- [TASK INSTRUCTIONS]
As an exercise, transcribe the data below in full and exactly, omitting pictures.

- [RECORDED DATA]

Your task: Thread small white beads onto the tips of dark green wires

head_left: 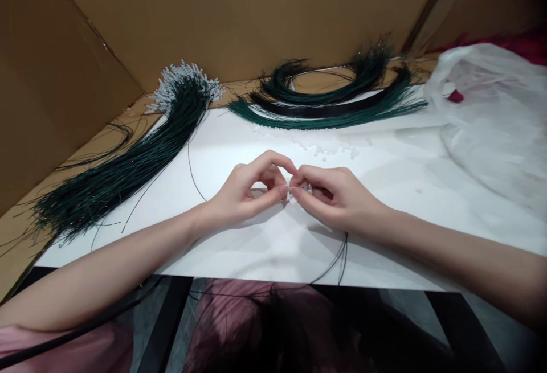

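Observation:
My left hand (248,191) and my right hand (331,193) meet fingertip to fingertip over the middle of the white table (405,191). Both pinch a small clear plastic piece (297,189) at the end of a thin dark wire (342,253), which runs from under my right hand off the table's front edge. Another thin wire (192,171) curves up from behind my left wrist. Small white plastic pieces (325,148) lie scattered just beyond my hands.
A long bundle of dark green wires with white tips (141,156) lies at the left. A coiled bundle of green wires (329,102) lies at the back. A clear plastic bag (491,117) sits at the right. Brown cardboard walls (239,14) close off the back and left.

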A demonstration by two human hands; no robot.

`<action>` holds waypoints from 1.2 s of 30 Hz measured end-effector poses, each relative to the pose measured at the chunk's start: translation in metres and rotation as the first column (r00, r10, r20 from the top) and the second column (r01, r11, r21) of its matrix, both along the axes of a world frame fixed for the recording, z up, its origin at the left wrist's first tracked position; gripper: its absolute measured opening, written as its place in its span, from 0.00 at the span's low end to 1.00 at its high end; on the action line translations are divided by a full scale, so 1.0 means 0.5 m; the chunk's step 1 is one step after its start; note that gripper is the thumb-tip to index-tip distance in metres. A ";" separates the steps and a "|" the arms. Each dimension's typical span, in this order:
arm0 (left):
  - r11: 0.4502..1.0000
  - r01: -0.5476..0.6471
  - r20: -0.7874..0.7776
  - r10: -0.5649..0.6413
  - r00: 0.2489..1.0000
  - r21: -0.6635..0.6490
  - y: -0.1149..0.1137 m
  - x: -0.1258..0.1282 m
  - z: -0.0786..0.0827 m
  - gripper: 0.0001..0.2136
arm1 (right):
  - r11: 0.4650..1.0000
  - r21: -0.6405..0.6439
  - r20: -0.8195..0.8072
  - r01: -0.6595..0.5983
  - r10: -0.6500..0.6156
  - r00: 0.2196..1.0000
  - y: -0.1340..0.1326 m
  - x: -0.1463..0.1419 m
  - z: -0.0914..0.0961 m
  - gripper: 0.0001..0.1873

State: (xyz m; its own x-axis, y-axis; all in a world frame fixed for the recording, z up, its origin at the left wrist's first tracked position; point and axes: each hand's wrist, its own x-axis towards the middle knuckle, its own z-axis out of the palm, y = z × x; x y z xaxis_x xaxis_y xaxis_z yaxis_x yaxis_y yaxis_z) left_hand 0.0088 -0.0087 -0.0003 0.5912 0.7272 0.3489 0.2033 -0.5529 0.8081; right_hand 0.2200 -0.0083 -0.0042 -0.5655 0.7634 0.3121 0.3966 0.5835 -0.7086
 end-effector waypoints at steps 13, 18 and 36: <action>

- [RESULT OF THIS TASK]
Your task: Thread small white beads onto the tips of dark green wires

head_left: 

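Observation:
My left hand (248,191) and my right hand (331,193) meet fingertip to fingertip over the middle of the white table (405,191). Both pinch a small clear plastic piece (297,189) at the end of a thin dark wire (342,253), which runs from under my right hand off the table's front edge. Another thin wire (192,171) curves up from behind my left wrist. Small white plastic pieces (325,148) lie scattered just beyond my hands.
A long bundle of dark green wires with white tips (141,156) lies at the left. A coiled bundle of green wires (329,102) lies at the back. A clear plastic bag (491,117) sits at the right. Brown cardboard walls (239,14) close off the back and left.
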
A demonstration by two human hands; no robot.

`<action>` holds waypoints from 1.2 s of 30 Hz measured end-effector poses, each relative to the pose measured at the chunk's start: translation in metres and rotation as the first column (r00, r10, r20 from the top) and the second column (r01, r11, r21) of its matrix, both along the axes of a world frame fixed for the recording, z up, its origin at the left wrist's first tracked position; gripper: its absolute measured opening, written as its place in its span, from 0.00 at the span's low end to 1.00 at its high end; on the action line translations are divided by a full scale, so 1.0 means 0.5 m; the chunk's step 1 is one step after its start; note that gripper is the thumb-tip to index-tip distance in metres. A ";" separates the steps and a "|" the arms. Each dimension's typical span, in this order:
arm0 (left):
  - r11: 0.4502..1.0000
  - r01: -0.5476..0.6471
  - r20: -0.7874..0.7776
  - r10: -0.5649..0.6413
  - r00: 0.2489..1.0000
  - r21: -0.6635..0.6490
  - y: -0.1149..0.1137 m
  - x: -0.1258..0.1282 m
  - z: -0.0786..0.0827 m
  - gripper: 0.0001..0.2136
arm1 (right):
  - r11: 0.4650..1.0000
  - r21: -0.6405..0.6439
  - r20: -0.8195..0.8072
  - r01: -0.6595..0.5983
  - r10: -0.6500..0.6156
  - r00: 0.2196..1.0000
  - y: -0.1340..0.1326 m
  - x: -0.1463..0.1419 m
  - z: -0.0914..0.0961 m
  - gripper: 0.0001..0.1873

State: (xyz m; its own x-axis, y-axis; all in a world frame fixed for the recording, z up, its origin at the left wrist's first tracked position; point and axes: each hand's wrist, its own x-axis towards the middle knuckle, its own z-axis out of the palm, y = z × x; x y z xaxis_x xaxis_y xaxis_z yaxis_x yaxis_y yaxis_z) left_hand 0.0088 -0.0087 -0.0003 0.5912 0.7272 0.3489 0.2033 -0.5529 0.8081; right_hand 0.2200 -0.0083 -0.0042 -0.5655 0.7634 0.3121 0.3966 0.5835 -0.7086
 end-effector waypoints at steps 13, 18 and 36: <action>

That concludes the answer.